* Exercise brief
Could you filter the data below down to the lines that hold the word "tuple"?
___ Records for this exercise
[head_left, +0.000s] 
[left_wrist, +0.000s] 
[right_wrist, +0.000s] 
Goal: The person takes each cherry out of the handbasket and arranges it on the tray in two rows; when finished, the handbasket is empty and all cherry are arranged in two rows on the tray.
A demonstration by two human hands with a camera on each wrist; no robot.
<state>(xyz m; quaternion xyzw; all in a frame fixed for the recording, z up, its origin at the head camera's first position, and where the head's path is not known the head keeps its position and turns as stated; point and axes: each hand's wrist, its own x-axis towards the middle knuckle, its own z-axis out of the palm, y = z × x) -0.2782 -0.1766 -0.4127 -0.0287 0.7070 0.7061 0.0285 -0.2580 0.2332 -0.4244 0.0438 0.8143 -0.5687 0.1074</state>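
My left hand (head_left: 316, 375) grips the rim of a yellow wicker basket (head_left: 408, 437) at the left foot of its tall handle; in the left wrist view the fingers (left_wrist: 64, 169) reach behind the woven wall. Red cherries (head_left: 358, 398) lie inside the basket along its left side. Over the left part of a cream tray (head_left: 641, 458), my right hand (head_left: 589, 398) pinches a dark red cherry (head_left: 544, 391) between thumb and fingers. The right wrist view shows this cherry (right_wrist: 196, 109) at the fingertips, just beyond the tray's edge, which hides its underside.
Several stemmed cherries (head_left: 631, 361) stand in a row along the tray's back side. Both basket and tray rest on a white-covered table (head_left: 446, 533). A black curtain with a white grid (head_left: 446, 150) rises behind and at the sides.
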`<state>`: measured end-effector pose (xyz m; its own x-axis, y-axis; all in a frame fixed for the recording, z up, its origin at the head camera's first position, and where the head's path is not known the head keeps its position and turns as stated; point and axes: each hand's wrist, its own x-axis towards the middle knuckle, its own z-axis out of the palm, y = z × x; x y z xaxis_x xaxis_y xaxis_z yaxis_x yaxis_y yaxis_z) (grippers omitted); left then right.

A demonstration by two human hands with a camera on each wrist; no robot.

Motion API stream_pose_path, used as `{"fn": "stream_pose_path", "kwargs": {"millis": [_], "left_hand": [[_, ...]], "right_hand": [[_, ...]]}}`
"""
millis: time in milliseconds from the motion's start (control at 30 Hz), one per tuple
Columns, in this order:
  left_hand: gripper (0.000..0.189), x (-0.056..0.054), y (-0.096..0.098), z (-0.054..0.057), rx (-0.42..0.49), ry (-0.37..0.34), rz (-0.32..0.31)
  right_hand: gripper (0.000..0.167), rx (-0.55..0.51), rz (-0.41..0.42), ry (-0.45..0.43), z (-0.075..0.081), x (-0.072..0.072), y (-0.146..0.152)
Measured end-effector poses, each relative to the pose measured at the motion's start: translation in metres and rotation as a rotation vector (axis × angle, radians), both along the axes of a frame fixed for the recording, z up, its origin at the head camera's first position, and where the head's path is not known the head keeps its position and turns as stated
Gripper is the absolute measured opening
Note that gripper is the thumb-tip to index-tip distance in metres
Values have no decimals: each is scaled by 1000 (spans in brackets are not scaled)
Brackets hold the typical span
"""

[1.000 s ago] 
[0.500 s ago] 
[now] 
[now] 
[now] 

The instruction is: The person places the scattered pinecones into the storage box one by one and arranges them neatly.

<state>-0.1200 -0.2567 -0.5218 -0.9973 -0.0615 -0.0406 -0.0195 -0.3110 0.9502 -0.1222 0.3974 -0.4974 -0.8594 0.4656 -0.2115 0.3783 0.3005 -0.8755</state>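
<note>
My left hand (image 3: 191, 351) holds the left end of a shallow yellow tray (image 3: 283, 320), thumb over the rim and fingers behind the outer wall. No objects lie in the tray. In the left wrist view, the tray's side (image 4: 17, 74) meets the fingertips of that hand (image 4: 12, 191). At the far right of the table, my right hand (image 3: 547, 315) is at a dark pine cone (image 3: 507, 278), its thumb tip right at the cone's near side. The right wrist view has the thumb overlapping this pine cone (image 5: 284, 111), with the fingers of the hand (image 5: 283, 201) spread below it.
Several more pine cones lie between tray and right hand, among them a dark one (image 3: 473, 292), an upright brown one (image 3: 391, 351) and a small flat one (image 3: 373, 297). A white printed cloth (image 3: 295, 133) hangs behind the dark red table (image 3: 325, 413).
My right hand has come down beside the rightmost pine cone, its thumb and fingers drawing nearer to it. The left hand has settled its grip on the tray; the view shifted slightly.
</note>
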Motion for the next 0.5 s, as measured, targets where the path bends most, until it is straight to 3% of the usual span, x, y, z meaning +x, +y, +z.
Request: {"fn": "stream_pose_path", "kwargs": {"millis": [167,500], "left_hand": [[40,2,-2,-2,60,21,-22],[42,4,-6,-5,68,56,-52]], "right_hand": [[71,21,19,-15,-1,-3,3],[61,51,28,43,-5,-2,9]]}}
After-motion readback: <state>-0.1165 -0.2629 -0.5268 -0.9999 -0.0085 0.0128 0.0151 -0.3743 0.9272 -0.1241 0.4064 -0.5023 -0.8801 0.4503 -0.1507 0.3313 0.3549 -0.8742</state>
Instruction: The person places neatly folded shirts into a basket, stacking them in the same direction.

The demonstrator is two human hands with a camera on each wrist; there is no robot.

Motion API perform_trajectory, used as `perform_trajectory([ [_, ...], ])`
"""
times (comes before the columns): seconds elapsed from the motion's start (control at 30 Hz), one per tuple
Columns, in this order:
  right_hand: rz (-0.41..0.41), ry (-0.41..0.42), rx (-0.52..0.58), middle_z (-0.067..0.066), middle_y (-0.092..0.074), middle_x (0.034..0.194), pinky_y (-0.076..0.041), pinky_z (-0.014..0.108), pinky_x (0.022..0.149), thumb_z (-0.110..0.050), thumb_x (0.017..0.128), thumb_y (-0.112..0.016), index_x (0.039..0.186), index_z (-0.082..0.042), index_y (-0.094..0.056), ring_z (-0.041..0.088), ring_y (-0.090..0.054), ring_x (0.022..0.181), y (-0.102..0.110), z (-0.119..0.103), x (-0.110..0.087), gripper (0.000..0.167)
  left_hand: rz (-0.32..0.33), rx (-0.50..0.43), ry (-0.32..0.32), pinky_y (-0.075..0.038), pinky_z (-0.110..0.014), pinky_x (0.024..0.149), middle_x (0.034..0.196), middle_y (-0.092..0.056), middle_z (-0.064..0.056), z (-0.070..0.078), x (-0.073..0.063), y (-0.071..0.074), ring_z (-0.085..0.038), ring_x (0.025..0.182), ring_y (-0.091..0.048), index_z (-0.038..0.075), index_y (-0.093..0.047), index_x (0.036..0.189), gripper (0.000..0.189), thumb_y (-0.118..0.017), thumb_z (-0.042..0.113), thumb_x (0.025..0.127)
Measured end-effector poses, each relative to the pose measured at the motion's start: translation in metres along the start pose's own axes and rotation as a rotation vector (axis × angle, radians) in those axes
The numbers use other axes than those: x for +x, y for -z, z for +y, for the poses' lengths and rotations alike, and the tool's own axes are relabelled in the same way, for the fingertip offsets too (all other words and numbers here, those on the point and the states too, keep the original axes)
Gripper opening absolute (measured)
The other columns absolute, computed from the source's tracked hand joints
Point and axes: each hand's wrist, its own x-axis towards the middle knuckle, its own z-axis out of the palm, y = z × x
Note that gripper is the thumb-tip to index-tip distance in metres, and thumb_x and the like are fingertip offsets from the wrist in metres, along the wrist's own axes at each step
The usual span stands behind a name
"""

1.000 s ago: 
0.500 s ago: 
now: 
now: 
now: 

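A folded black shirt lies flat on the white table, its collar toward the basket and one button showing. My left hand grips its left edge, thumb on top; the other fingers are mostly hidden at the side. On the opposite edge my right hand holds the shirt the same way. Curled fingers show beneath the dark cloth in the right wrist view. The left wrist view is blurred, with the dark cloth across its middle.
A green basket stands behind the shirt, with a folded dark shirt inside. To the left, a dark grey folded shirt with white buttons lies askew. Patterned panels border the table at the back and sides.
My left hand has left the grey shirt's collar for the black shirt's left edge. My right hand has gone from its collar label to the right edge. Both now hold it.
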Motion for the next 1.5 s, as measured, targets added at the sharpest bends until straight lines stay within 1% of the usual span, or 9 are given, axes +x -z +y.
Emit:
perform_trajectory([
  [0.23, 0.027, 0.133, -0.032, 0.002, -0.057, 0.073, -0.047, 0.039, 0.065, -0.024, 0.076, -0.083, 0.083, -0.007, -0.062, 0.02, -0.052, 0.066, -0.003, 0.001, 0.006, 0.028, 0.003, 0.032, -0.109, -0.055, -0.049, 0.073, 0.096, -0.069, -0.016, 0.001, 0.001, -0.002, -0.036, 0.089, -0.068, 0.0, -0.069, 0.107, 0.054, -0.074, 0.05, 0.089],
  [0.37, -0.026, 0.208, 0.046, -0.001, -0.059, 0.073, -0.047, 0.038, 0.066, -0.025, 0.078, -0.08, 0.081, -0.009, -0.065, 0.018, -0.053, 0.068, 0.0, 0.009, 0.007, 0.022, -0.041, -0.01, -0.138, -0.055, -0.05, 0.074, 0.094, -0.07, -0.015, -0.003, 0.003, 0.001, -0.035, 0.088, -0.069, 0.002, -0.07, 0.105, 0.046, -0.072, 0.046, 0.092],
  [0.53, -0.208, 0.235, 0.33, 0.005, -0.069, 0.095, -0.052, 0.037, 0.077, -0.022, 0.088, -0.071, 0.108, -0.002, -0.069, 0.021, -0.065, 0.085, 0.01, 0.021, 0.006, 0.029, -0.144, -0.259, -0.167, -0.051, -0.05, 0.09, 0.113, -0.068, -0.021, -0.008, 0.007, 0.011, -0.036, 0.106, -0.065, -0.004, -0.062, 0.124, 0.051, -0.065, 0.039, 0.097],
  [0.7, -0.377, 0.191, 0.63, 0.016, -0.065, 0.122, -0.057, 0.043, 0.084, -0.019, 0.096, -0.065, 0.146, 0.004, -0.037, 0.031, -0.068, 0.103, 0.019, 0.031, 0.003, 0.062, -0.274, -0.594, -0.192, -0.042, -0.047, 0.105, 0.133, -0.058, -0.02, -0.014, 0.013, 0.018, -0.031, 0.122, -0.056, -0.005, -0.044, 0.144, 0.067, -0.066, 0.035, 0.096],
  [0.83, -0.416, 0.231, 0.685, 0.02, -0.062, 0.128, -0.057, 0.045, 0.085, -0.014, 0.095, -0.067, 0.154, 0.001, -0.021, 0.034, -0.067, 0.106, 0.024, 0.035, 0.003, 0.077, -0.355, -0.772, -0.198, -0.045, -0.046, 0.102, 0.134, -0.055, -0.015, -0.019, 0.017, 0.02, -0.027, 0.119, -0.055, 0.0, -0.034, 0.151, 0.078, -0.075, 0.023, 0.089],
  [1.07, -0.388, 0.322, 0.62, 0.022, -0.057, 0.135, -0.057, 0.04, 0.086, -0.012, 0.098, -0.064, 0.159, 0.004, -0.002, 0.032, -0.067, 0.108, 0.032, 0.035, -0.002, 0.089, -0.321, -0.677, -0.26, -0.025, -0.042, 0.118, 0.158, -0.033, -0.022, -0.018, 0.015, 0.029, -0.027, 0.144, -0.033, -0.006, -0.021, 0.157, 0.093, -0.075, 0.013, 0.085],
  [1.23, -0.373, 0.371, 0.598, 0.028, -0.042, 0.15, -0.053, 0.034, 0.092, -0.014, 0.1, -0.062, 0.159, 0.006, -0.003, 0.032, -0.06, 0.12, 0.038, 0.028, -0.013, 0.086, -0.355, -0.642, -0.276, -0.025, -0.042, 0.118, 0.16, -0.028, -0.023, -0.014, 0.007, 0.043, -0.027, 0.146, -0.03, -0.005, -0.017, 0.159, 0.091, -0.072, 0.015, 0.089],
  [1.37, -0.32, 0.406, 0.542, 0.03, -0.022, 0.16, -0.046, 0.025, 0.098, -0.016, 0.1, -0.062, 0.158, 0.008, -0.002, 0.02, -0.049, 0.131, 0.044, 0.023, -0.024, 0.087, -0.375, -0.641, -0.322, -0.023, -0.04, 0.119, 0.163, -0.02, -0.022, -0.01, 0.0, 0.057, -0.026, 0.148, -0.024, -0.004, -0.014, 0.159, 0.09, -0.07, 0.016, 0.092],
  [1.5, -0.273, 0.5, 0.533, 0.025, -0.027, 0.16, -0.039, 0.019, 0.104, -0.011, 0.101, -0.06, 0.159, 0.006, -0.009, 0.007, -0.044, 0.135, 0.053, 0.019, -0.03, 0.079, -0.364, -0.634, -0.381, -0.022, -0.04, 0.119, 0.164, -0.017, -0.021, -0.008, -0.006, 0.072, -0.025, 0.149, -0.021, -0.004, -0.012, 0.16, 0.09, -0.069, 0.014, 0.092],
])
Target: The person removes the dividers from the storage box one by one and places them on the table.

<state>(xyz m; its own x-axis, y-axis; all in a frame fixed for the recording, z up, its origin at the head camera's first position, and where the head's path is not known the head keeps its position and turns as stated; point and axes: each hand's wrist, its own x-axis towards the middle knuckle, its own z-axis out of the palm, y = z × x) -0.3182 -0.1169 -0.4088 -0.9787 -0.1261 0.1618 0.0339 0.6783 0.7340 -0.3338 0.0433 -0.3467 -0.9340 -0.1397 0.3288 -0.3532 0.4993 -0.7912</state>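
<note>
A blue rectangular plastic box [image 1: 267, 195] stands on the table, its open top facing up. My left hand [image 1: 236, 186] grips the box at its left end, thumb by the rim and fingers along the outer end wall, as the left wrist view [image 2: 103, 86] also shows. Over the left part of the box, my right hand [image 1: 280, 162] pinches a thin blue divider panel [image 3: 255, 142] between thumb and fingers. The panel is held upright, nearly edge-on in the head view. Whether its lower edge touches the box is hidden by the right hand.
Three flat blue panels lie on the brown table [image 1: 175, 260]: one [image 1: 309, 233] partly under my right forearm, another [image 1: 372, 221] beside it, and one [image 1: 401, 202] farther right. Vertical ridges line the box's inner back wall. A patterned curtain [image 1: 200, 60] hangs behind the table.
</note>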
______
* Solution for this exercise
millis: time in milliseconds from the motion's start (control at 30 Hz), one per tuple
times (comes before the columns): seconds elapsed from the motion's start (control at 30 Hz), one per tuple

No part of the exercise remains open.